Estonian and Finnish officials and businessmen have been talking about the possibility of constructing such a tunnel beneath the Gulf of Finland for more than 20 years, reflecting the desire of both sides to provide more rapid and inexpensive transportation between their two capital cities. During the summer months, people can travel between Tallinn and Helsinki on a fast ship taking 100 minutes; the rest of the year, ships take three and a half hours or more. Past efforts to provide faster catamaran and helicopter services broke down—the former because of bankruptcy and the second because of accidents (YLE, August 10, 2005; The Baltic Course, September 18, 2013). Some fast catamaran service restarted last summer and is expected to expand in 2019 (ERR, May 28, 2018). Nevertheless, considering the high demand for travel between the capitals of Finland and Estonia—travelers make an estimated eight million such trips per year (The Guardian, January 6, 2016)—interest in establishing a more reliable, year-round connection, such as the FinEstLink tunnel, is growing.

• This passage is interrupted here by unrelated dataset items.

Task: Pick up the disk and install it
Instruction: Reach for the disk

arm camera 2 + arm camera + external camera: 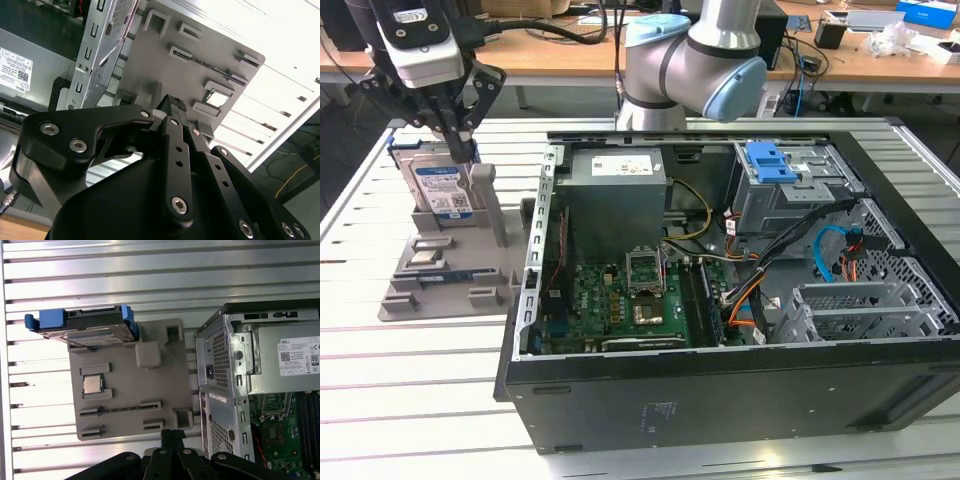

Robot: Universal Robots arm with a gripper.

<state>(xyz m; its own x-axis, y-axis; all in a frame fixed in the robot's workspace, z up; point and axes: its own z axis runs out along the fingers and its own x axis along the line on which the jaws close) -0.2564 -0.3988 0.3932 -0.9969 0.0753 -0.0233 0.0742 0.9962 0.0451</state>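
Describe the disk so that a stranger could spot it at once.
Find the open computer case; on the exterior view's left of it a grey holder tray sits on the slatted table. The disk stands on edge in that tray: silver, blue-framed, white-and-blue label, unlike the small parts lying flat nearby.

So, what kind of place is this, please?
Probably a robotics lab or test workshop. A robot arm stands at a slatted metal table that carries an opened computer case, and cluttered wooden desks run along behind it.
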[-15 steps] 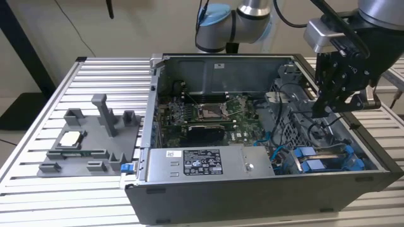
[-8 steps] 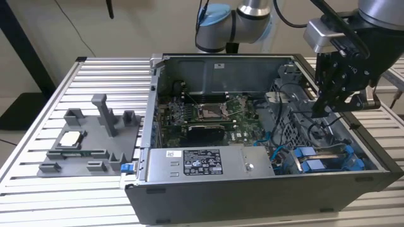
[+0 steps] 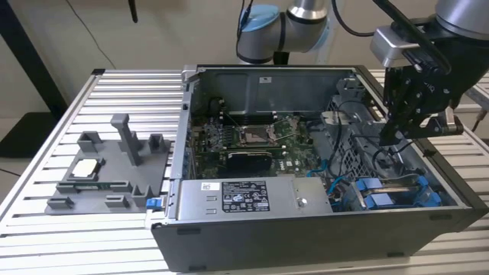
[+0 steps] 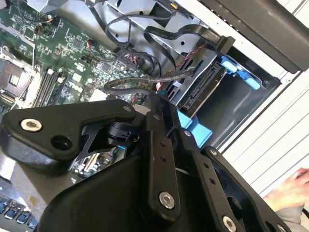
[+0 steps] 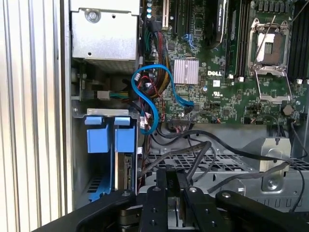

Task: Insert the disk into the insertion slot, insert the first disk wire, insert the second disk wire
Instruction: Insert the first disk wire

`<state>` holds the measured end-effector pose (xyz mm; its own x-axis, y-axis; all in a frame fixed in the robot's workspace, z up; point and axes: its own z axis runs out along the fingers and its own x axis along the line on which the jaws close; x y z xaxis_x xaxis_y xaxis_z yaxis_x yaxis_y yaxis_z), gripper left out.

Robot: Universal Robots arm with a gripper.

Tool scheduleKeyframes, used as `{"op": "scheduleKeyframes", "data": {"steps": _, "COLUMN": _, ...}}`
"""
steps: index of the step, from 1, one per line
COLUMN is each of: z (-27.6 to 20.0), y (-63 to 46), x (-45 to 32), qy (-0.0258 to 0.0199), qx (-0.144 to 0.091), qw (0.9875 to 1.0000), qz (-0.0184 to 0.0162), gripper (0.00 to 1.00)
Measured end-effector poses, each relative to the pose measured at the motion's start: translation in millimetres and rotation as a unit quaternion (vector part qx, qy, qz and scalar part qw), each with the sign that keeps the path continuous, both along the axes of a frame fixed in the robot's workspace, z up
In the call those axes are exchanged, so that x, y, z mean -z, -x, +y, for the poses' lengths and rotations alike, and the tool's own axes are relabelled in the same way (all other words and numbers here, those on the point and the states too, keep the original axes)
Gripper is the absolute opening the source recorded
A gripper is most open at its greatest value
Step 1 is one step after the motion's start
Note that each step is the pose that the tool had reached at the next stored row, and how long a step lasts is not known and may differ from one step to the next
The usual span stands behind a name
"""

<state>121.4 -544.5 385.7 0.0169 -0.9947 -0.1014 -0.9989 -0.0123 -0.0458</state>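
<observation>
Exterior view: your pincer (image 3: 391, 136) hangs over open computer case (image 3: 267, 86) on slatted bench (image 3: 46, 240). Released or clenched: cannot tell. Disk (image 3: 393, 195) sits in slot at case corner, just beside power-supply box (image 3: 252, 197), on exterior view's right.

Second wrist view: disk connector edge exposed, black cables (image 4: 145, 79) draped near it.

First wrist view: disk stands edge-on under blue carrier tabs (image 5: 95, 137).

Judge disk stiff, dense, shock-sensitive. Hold it by carrier sides, keep off connector.
</observation>
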Motion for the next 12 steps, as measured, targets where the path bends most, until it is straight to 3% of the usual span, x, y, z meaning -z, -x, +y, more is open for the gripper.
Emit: {"op": "scheduleKeyframes", "data": {"steps": 12, "z": -3.8, "y": -9.9, "x": 7.8, "qy": 0.0089, "qx": 0.0, "qw": 1.0, "qz": 0.0026, "gripper": 0.19}}
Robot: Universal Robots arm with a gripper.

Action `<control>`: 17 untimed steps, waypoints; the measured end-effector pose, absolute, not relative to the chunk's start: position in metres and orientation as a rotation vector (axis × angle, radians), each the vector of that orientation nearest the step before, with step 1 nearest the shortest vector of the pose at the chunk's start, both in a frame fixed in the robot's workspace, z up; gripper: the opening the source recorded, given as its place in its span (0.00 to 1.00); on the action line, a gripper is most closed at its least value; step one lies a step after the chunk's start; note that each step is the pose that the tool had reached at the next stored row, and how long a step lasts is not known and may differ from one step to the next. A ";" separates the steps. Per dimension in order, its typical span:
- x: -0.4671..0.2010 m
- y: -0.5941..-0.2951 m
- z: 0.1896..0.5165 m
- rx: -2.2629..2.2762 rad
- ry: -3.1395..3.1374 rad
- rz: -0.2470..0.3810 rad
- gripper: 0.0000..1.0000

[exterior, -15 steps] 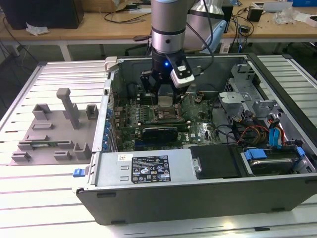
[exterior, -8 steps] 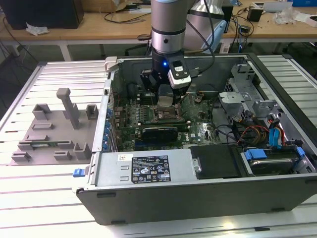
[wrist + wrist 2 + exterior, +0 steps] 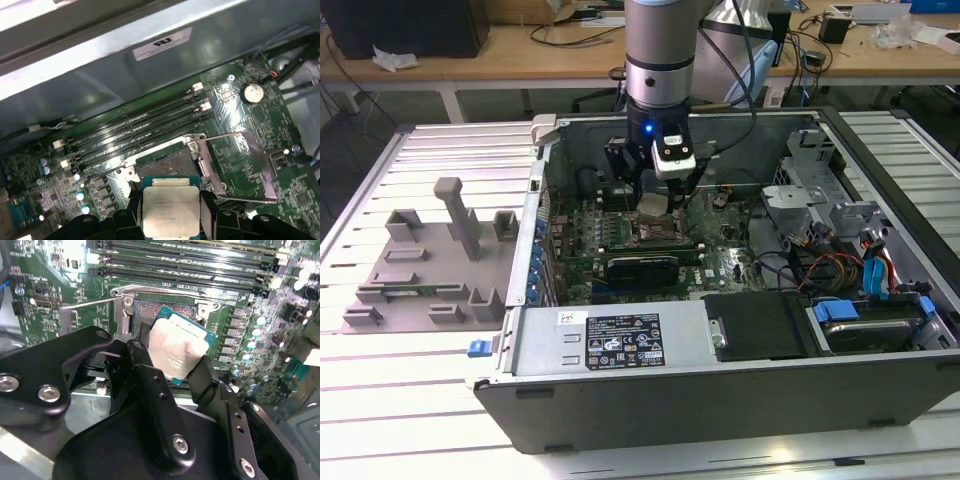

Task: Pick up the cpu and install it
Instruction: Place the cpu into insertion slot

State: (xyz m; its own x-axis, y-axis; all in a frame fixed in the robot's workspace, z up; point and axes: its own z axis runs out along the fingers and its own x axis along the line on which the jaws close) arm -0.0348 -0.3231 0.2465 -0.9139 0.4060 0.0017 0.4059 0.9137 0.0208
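- The cpu point(image 3: 171, 211) is sitting pinched by its two side edges between the jaws, with its metal lid facing up. This is probably keeping the contact side untouched.
- It's hanging at the near edge of the socket point(image 3: 167, 162), not centred or seated. I judge it's lining up; I can't tell if it's touching.
- The socket's metal frame point(image 3: 206, 167) is lying flipped open beside it, leaving the contact field exposed for a straight drop.
- Memory slots point(image 3: 135, 127) are running just beyond the socket.
- The arm point(image 3: 660, 50) is reaching straight down into the open computer case point(image 3: 620, 345), which is lying flat on the bench point(image 3: 400, 420) so the board is facing up.
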 end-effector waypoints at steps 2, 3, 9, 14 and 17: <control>-0.035 -0.323 0.247 0.735 3.051 0.032 0.55; -0.035 -0.323 0.246 0.776 3.040 0.032 0.55; -0.035 -0.323 0.246 0.917 3.000 0.032 0.55; -0.035 -0.323 0.246 1.027 2.963 0.032 0.55; -0.035 -0.323 0.246 1.125 2.927 0.032 0.55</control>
State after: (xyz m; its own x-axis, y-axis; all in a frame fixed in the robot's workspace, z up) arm -0.0348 -0.3230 0.2464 -0.7424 0.6699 0.0018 0.6698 0.7422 0.0209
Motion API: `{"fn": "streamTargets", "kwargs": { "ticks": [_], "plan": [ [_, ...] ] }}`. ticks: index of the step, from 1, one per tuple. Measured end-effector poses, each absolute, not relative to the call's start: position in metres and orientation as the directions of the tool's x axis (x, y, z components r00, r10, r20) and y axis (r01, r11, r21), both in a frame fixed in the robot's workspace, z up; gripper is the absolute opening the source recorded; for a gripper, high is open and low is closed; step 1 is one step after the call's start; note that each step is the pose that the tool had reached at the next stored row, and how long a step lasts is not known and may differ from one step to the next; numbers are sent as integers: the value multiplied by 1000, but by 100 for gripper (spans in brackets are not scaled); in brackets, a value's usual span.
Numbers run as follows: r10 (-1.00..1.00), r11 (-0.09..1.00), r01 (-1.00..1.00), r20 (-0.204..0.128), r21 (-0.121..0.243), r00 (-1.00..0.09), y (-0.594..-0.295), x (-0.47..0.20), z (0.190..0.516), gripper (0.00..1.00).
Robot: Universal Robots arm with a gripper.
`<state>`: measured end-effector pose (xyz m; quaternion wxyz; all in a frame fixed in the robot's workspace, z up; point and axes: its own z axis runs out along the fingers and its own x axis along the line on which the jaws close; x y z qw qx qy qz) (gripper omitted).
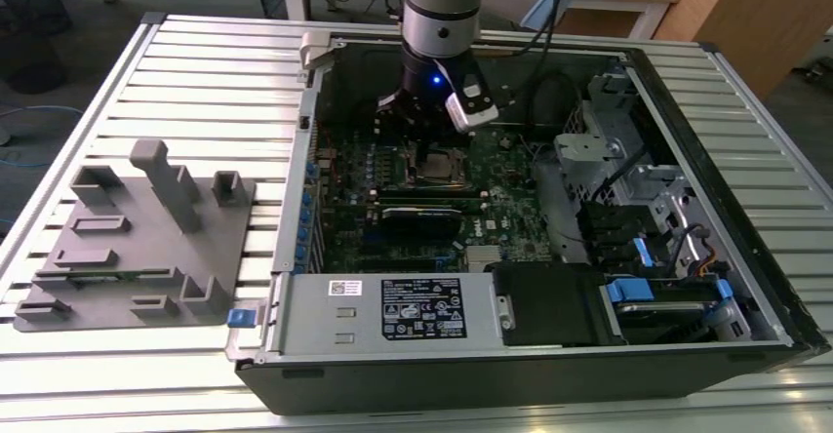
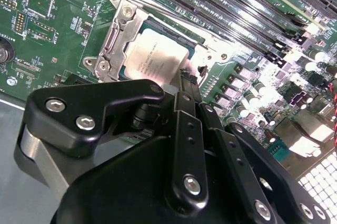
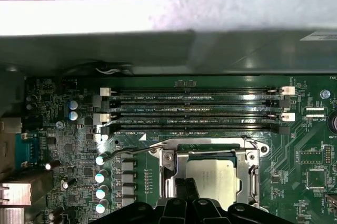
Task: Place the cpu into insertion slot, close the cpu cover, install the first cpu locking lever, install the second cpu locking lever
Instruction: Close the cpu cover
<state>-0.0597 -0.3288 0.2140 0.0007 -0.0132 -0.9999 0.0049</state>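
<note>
The cpu (image 2: 156, 61) is seated in the insertion slot (image 1: 436, 167) of the green board (image 2: 47, 34), with the cpu cover (image 2: 117, 40) lowered around it; placement and closing are judged done. A wire locking lever (image 3: 126, 152) juts out beside the socket, apparently unlatched. The gripper (image 2: 184, 77) is held just beside the cover, jaws drawn together and holding nothing.

Memory slots (image 3: 195, 109) and capacitors (image 3: 100, 177) (a tight row) hem the insertion slot (image 3: 167, 179) on two sides.
</note>
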Motion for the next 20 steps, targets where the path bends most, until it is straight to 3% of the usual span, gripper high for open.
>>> {"fn": "streamTargets", "kwargs": {
  "ticks": [20],
  "plan": [
    [26,1000,26,1,-10,-1000,-329,-63,210,11]
  ]
}}
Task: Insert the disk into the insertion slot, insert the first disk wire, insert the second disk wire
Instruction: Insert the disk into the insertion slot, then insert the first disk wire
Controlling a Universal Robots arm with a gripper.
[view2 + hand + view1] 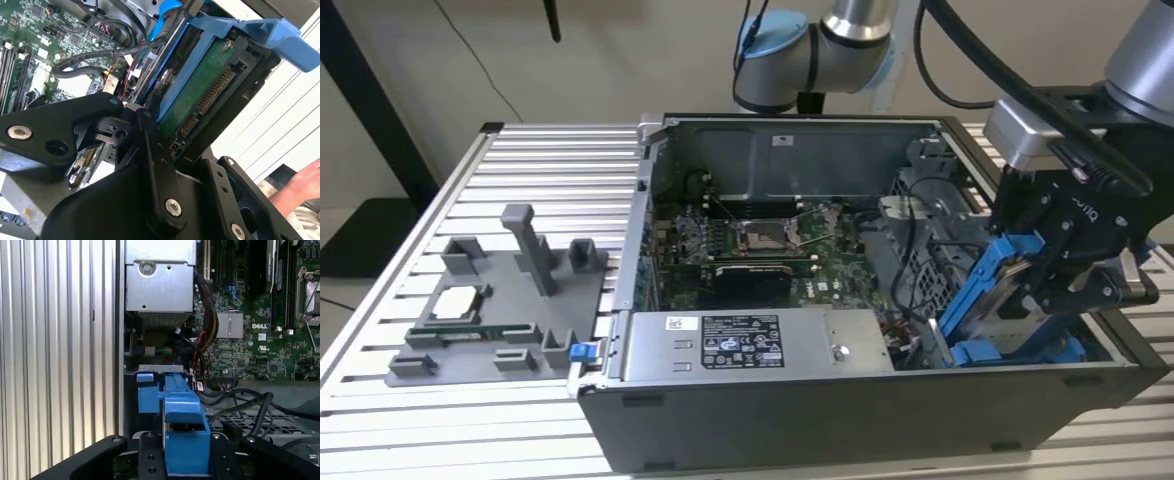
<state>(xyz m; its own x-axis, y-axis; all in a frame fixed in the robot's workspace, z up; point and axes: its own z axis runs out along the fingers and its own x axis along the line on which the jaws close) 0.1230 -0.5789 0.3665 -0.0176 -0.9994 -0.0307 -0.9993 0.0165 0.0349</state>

Over the last decade, there have been repeated feasibility studies by the two governments, businesses and the European Union. All of them have concluded that a tunnel, if constructed, would boost trade between the two countries and between Finland and the EU more generally. Most have based their models on a rail-only tunnel. (Cars could be loaded on trains but would not be able to drive.) And they have suggested that the tunnel would cut the time for travel between Tallinn and Helsinki to 40 minutes or even less (Rzd-partner.ru, December 4; YLE, December 11).
Most of the sea floor beneath the Gulf of Finland, through which such a tunnel would pass, consists of limestone, making construction relatively easy compared to sea beds elsewhere that are made of harder stone. Nonetheless, two sets of problems persist. First, even the project’s promoters widely concede that the tunnel will only be economically successful if the EU funds at least 40 percent of it, with Tallinn and Helsinki as well as foreign governments and firms financing the remainder. And second, Brussels has made clear that any such tunnel rail line must meet EU track standards, something that poses a problem for Estonia and Finland, both of which use wider Russian-gauge tracks. That would mean that any rail traffic would either have to be shifted to go into or out of the tunnel, or the gauge of adjoining tracks in the two countries will have to be changed, an incredibly expensive prospect for Estonia and Finland. It seems likely that Russia will play up this issue in both Brussels and the two countries directly involved.
But despite these problems, the economic possibilities and geopolitical consequences strongly suggest that the project will go forward. Economically, trade would increase dramatically not only between Finland and Estonia but between both and the EU as a whole: The Tallinn–Helsinki tunnel is designed to link up with the European-gauge high-speed Rail Baltica project (currently under development), which will span the three Baltic States and Poland, and extend to Germany (see EDM, June 21, 2016; October 19, 2016; June 28, 2017). That would undercut Russia’s continuing effort to undermine the Estonian economy by reducing export and import traffic via Estonian ports and thus ensure that what many have called “the Estonian miracle” will continue. And geopolitically, the project would integrate Finland more closely with the West, as well as the north-south belt of frontline states located between the Russian Federation and “old” Europe. To the extent those states come together, they will be better able to protect themselves both collectively and through appeals to the West. And for that reason, Moscow seems certain to do what it can to block the tunnel project. Yet, with money now coming in from the Middle East and likely China, Russia’s ability to do so should not be overstated.